Gergely and Krisztina Szakacs

BUDAPEST (Reuters – Hungary’s central bank raised its interest rates unexpectedly on Tuesday, amid a rise in inflation. The move came in the midst of increased pressure on both the forint market and the bond market.

As a result of a more rapid recovery than anticipated from the coronavirus epidemic, the National Bank of Hungary was first European Union central bank that raised interest rates in June.

In spite of mounting evidence that inflationary pressures are increasing, the bank has slowed rate increases in September. Analysts call this a mistake. Then, at its next meeting in October, the bank will increase the pace for tightening.

Although the NBH increased its base rate by an average 150 basis points in June, economists pointed out that more aggressive rates hikes by the Czech Central Bank and Polish Central Bank early this month made the NBH appear to be an exception in the region.

Tuesday’s non-rate setting meeting saw the bank raise its collateralised rate rate from 4.1% to 4.1% by 105 basis point and overnight deposit rates by 45 Basis points to 1.6%. The move allows the bank to increase its interest rate corridor, and gives it the freedom to make decisions.

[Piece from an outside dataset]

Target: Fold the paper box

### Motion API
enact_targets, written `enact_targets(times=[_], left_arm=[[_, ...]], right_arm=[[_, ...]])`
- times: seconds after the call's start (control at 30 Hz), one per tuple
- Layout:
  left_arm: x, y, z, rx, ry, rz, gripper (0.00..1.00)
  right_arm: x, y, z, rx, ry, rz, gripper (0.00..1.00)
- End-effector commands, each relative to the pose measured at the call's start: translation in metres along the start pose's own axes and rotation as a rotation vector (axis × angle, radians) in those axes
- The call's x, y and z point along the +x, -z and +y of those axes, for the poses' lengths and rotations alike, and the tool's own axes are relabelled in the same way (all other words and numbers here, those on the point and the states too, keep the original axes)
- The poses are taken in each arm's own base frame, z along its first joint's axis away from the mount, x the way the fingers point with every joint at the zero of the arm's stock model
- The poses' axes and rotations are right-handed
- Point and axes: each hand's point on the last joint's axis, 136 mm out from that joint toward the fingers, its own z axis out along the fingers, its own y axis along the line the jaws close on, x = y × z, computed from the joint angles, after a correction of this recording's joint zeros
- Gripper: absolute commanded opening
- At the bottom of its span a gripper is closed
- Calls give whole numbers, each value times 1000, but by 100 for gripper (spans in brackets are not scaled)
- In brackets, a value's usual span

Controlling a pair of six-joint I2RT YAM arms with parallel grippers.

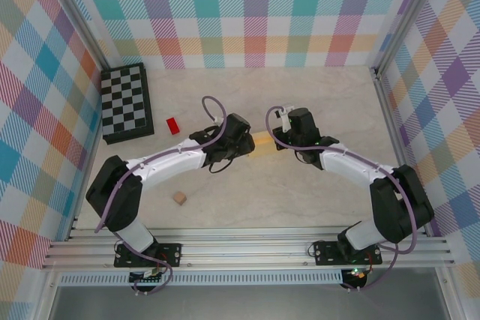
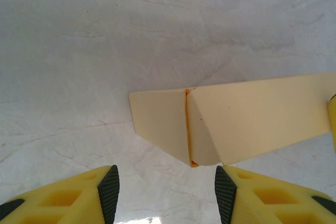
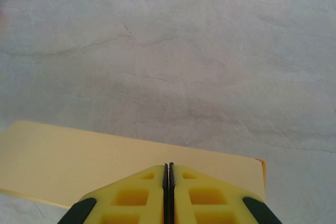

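Observation:
The paper box [image 2: 252,116] lies flat on the table as a pale yellow folded strip, with a short end flap [image 2: 157,119] set off by an orange crease. In the top view the paper box [image 1: 264,145] shows between the two wrists. My left gripper [image 2: 167,191] is open just short of the flap end, with bare table between its black pads [image 2: 109,190]. My right gripper [image 3: 168,169] is shut, jaws pressed together with nothing between them, its tip over the other end of the paper box [image 3: 79,163]. From above, the left gripper [image 1: 246,142] and right gripper [image 1: 285,139] face each other across the card.
A folded chessboard [image 1: 126,103] lies at the back left with a small red block [image 1: 173,125] beside it. A small tan cube [image 1: 180,198] sits near the left arm's elbow. Plaid walls and metal rails [image 1: 386,103] enclose the marbled table [image 1: 315,200].

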Motion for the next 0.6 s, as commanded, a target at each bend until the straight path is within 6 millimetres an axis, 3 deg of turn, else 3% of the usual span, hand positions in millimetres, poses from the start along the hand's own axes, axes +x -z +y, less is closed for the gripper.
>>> enact_targets(times=[0.0,0.2,0.4,0.57], left_arm=[[-23,12,-17,78,47,-51,53],[-34,40,-26,140,105,-85,52],[-29,7,-33,136,61,-46,51],[-17,-9,-23,118,43,-27,46]], right_arm=[[37,-2,0,-11,-17,115,12],[40,-3,1,-18,-28,118,12],[42,-6,2,-23,-40,127,12],[41,-5,2,-25,-48,126,12]])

The bank stated that “Widening the interest rate corridor is an integral component of the strategy for the new phase in monetary policy.”

“It is essential that the central bank maintains price stability by having the right monetary policy space for maneuver.”

After falling to 372 euro per week last week, the forint immediately stabilized and reached 366.1 against the euro at 1403 GMT, up from 367.14 euro.

Peter Virovacz of ING economist said that the action could boost the forint’s value to about 360 by the end the year. He added however that tightening measures at the bank take effect with a considerable lag, due to a more complex policy toolkit.

“It’s like a freight train. He said that the engine was jammed with coal, but that it took some time for it to ignite and get it rolling.

The bank’s Tuesday move is just two weeks following a hike in interest rates of 30 basis points all over the board. It also announced that it will raise its one-week depositrate above the base rate to address short-term risks.

Following up on that promise, the bank increased the deposit rate by two basis points in the following two weeks. It was worth 110 basis points. The current rate is now 2.9%

The bank had to raise the ceiling on the corridor after the last week’s rate hike brought the one-week rates within an inch of the highest interest rate corridor. This Thursday is the due date for the next one-week deposit tender.